> **WORK TASK**: I'd like every line from the material below that has "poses" in it.

> **SUPPLIED INFORMATION**:
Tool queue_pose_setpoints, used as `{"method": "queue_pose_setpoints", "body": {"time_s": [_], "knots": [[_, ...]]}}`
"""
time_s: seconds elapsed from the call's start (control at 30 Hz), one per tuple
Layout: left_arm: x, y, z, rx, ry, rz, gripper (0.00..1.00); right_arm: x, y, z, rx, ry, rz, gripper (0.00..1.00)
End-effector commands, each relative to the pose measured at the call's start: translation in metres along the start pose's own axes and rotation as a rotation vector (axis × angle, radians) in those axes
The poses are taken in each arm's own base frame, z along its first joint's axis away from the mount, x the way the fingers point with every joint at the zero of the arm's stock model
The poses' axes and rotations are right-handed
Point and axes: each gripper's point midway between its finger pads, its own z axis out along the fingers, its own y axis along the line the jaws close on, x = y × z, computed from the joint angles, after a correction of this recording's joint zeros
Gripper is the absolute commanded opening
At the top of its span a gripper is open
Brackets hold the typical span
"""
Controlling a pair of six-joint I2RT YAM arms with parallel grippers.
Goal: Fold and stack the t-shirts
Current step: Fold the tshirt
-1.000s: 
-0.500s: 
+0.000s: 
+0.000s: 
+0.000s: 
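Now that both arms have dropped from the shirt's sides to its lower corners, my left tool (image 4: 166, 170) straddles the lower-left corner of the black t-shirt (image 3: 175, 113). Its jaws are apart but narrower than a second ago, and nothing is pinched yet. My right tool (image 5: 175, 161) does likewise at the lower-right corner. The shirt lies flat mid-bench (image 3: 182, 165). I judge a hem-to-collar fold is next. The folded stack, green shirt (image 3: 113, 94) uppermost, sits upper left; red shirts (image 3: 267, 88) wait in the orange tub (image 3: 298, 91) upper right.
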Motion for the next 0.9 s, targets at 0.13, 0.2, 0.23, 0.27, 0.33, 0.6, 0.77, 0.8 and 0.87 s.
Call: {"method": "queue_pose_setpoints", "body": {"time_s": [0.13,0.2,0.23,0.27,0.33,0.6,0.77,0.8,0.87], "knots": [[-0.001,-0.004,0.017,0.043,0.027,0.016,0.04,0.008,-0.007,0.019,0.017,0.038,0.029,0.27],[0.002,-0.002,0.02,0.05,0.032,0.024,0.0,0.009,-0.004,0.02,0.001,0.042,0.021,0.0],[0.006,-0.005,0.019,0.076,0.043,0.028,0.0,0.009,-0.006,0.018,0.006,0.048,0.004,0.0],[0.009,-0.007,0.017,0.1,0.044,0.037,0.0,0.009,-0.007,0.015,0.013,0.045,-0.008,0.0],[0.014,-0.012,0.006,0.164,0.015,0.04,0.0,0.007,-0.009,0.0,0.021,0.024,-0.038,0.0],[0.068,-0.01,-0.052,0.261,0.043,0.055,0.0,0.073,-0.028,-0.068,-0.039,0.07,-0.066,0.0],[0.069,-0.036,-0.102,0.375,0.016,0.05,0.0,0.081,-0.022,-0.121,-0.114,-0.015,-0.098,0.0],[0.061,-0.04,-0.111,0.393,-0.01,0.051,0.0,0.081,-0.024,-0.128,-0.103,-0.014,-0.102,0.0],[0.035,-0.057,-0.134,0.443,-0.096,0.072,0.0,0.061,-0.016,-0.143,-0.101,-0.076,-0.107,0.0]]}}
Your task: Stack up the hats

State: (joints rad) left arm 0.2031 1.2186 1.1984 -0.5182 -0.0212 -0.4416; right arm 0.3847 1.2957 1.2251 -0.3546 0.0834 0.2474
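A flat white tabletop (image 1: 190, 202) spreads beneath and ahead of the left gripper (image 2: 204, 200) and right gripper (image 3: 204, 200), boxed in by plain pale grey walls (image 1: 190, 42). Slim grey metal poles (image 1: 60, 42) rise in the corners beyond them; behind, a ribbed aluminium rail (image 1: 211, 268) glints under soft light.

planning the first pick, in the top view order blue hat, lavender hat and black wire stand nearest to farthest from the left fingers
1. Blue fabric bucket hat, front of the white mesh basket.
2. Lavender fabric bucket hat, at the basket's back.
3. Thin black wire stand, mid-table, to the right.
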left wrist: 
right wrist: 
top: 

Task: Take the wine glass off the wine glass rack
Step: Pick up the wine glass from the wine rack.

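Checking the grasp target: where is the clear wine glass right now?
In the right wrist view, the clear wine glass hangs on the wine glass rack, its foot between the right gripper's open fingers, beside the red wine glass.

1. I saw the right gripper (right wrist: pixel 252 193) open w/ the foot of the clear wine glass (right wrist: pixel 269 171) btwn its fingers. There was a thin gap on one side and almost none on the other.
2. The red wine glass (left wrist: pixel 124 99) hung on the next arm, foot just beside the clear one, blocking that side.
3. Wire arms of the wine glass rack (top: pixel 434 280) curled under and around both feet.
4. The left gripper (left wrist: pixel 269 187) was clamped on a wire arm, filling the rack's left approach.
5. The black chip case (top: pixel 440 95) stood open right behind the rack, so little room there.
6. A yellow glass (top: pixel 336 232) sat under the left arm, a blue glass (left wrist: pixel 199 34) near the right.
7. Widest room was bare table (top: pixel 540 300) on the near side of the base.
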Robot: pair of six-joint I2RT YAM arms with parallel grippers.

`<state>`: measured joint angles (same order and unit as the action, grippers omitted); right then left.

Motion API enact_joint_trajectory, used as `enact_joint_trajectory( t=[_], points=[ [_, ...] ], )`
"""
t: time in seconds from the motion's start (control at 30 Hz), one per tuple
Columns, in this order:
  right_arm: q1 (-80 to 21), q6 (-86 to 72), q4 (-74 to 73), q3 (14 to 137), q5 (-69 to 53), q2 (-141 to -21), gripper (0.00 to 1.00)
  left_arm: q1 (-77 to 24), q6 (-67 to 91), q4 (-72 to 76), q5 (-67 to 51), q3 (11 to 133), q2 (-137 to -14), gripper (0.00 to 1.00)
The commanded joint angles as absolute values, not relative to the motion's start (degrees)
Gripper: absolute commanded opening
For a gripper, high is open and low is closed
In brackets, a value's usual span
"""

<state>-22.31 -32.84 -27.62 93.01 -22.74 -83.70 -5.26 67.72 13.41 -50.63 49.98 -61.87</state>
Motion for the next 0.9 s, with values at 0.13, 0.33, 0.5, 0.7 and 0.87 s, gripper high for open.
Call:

> **ANSWER SPACE**:
The poses are taken in each arm's own base frame, z along its first joint's axis away from the mount, x the way the fingers point with every joint at the zero of the arm's stock model
The poses' axes and rotations are right-handed

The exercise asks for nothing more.